Power = 1 - beta = the probability of correctly detecting a real effect. Power increases with larger samples, bigger true effects, and higher alpha.

Constructing Confidence Intervals with qnorm()

To build a CI, find the critical z-values using qnorm():

R
1# For 95% CI: alpha = 0.05, so alpha/2 = 0.025
2qnorm(0.025) # lower tail
3qnorm(0.975) # upper tail

For 90% CI: alpha/2 = 0.05

R
1qnorm(0.05)
2qnorm(0.95)

Pattern: For (100 - alpha)% CI, use qnorm(1 - alpha/2) for the upper critical value.

The Lady Tasting Tea: A Hypothesis Test Example

Scenario: Lady Bristol claims she can taste whether tea or milk was added first. She tastes 8 cups and guesses correctly on 6. Can we conclude she has ability, or is she just guessing?

  • H₀: p = 0.5 (guessing randomly)
  • Hₐ: p != 0.5 (has ability)
  • X ~ Binomial(8, 0.5), and she got X = 6

P-value: P(X >= 6) assuming H0 is true:

R
11 - pbinom(5, size = 8, prob = 0.5)

Interpretation: Even by random chance, she has a 14.5% probability of guessing >= 6 correct. This is not unusual, so we do NOT reject H0. The data don't provide strong evidence she has tasting ability.

P-Value Definition

The p-value is the probability of observing a result as extreme as (or more extreme than) what we got, assuming the null hypothesis is true.

  • Small p-value (< alpha) -> Result is surprising under H0 -> Reject H0
  • Large p-value (>= alpha) -> Result is consistent with H0 -> Fail to reject

When to Use z vs t

SituationTest StatisticR Function
sigma knownz = (x - μ₀)/(sigma/sqrt(n))pnorm()
sigma unknown, any nt = (x - μ₀)/(s/sqrt(n)), df=n-1t.test()

In STAT 240, sigma is almost never known -- we use t-tests.

t Critical Values from qt()

Compute the t* value for confidence intervals:

R
1qt(0.975, df = 24) # 95% CI, n=25
2qt(0.995, df = 24) # 99% CI, n=25
3qt(0.95, df = 29) # 90% CI, n=30

For a 95% CI with df=n-1, use qt(0.975, df) (the upper 2.5% tail).

CI Width

The width of a confidence interval is:

width = 2 x t x (s/sqrt(n))**

To get a narrower CI:

  • Increase sample size n (reduces s/sqrt(n))
  • Lower confidence level (smaller t*)
  • Reduce variability s

Key exam concept: A 99% CI is always WIDER than a 95% CI for the same data. Higher confidence = wider interval.

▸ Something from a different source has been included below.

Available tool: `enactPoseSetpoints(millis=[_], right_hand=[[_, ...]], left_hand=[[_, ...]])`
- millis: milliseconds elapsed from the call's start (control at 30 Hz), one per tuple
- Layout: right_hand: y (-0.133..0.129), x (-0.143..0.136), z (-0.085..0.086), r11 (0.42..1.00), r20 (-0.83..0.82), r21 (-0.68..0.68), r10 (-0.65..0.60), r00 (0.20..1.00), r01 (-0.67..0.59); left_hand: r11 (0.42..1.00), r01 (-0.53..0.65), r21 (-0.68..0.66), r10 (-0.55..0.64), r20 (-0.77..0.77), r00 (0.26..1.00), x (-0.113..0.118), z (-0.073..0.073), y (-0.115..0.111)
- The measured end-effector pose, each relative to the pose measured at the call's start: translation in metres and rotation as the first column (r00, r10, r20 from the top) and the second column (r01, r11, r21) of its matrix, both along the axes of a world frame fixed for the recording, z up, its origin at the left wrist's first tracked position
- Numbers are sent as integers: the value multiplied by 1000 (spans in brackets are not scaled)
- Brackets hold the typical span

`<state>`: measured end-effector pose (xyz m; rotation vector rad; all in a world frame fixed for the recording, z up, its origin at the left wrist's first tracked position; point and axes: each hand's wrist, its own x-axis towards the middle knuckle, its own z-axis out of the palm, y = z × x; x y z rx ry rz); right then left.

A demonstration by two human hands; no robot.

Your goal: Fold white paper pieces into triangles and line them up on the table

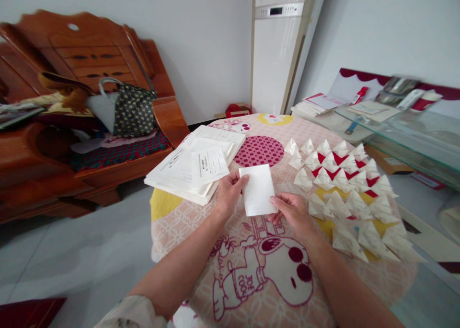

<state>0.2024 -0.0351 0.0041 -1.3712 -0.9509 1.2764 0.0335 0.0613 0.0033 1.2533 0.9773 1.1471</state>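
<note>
Between my two hands, above the table, is a folded white sheet of paper [258, 191]. My left hand [230, 191] pinches its upper left edge, thumb on the front face. At the lower right corner my right hand [290, 210] grips it between thumb and fingers. The face turned to me is blank. Left of the hands lies a stack of printed papers [176, 167], with a smaller printed sheet [209, 164] on top. To the right, several folded paper triangles [355, 203] stand in rows on the patterned tablecloth [266, 275].
A glass-topped stand [406, 126] with papers and a red-capped tube adjoins the table at right. A wooden bench [93, 54] holding a patterned bag [132, 110] is at left. A tall white air conditioner [275, 64] stands behind.
</note>
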Motion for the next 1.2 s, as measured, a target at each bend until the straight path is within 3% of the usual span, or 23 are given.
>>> enactPoseSetpoints(millis=[167, 400, 667, 1067, 1200], right_hand=[[0, -1, 1, 1000, 26, -9, 23, 999, -22], [-1, 2, -2, 999, 18, 23, 34, 999, -35], [0, -1, 1, 998, 24, 63, 4, 1000, -5], [0, -1, -3, 998, -49, 56, 3, 999, 0], [0, 1, 1, 999, -193, 35, -4, 981, 11]], left_hand=[[998, 27, 52, -22, -79, 997, -1, 0, -2], [995, 73, -68, -69, 52, 996, 0, 1, -2], [997, 65, -39, -64, 20, 998, 0, 1, -4], [984, 93, -153, -82, 79, 993, 2, -3, -4], [943, 269, -197, -250, 116, 961, -2, 5, -5]])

Practical vs Statistical Significance

A result can be statistically significant (small p-value, reject H0) but still lack practical significance (the effect is too small to matter in real life).

Example: Suppose you test if a new teaching method increases exam scores, and find:

  • Old method: mean = 75.0
  • New method: mean = 75.2
  • The difference is statistically significant (p = 0.04)

But a 0.2-point difference is meaningless in practice. The effect size is negligible even though it's statistically significant.

Effect size measures the magnitude of a real difference. Common effect size measures:

  • Cohen's d = (mean1 - mean2) / pooled_SD

- d = 0.2: small effect

- d = 0.5: medium effect

- d = 0.8: large effect

When reporting results, always include both:

1. p-value (is there a real effect?)

2. Effect size (how big is it?)

Important: A large sample can detect tiny effects, making them statistically significant even when practically irrelevant. A small effect size is a red flag that practical importance may be limited.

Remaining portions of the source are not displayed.